За Волчьими воротами Глава 17

Александр Макиенко
   Два дня он жил один в комнате, на третий день к нему подселили ветерана войны. Это был пожилой, коренастый и вроде бы крепкий, на вид мужчина. Но это только на вид. На самом деле, как потом узнал  из его рассказов Павел, ветеран был много раз ранен и старые раны давали о себе знать. Звали его Владимир Яковлевич, оказалось, что ветеран, это бывший командир батальона, гвардии майор Климов. Служил он в 30 Иркутской, четырежды  орденоносной, стрелковой  дивизии, которая в Великую Отечественную войну стояла насмерть здесь, в районе Горячего Ключа и не пропустила немцев дальше  Фанагорийки, в которой сейчас жил Павел. Он с любопытством  и уважением смотрел на ветерана, на груди которого было столько наград, что казалось  - лишь только после войны воину удалось одеть на себя  бронированный жилет.
  Павел, хорошо знавший город-курорт, решил стать своего рода гидом для ветерана и показать ему все достопримечательности этого прелестного уголка Краснодарского края. Конечно, на это предполагалось использовать только свободное время, а его было столь мало.

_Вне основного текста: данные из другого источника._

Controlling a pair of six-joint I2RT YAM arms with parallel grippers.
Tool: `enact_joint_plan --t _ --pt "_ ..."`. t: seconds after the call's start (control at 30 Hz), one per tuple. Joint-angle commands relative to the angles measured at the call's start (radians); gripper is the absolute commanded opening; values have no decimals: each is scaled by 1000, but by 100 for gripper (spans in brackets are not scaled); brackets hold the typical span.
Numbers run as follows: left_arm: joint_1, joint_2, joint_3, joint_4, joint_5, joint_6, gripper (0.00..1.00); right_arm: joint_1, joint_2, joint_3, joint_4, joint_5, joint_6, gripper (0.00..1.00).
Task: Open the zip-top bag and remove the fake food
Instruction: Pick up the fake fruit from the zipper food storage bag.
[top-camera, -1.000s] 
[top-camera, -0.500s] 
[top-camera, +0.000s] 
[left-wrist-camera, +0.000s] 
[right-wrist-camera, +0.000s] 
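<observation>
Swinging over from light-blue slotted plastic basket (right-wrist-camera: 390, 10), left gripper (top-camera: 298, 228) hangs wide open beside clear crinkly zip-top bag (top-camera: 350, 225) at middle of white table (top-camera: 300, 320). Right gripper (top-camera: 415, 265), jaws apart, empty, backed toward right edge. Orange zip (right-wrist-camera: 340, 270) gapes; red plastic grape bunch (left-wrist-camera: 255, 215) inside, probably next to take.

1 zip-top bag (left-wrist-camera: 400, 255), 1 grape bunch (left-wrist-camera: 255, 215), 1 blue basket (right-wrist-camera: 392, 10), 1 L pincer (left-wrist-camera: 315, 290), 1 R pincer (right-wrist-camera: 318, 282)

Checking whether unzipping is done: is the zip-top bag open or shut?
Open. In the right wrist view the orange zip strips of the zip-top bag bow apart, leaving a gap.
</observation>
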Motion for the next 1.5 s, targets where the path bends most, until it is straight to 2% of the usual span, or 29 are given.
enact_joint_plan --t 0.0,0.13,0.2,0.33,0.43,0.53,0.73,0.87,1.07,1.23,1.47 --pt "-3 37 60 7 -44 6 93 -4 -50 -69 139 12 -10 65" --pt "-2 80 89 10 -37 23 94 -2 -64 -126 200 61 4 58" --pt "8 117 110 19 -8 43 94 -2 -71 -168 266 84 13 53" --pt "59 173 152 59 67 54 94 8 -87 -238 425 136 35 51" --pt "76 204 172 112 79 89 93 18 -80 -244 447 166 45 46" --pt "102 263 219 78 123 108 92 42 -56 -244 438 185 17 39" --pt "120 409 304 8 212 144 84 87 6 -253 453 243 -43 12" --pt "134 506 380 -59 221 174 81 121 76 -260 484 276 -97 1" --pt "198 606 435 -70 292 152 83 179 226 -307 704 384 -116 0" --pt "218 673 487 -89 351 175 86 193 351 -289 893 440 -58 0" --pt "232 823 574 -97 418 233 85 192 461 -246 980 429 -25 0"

 Всевозможные  обследования, процедуры, грязевые и водно - массажные ванны, посещения бювета, где находились минеральные источники и обязательное употребление этой воды. Строгий  режим питания тоже  отнимал  много времени, так что на вольные прогулки почти не оставалось свободной минуты. Но мужики - народ стойкий, время на такие прогулки  выкраивалось.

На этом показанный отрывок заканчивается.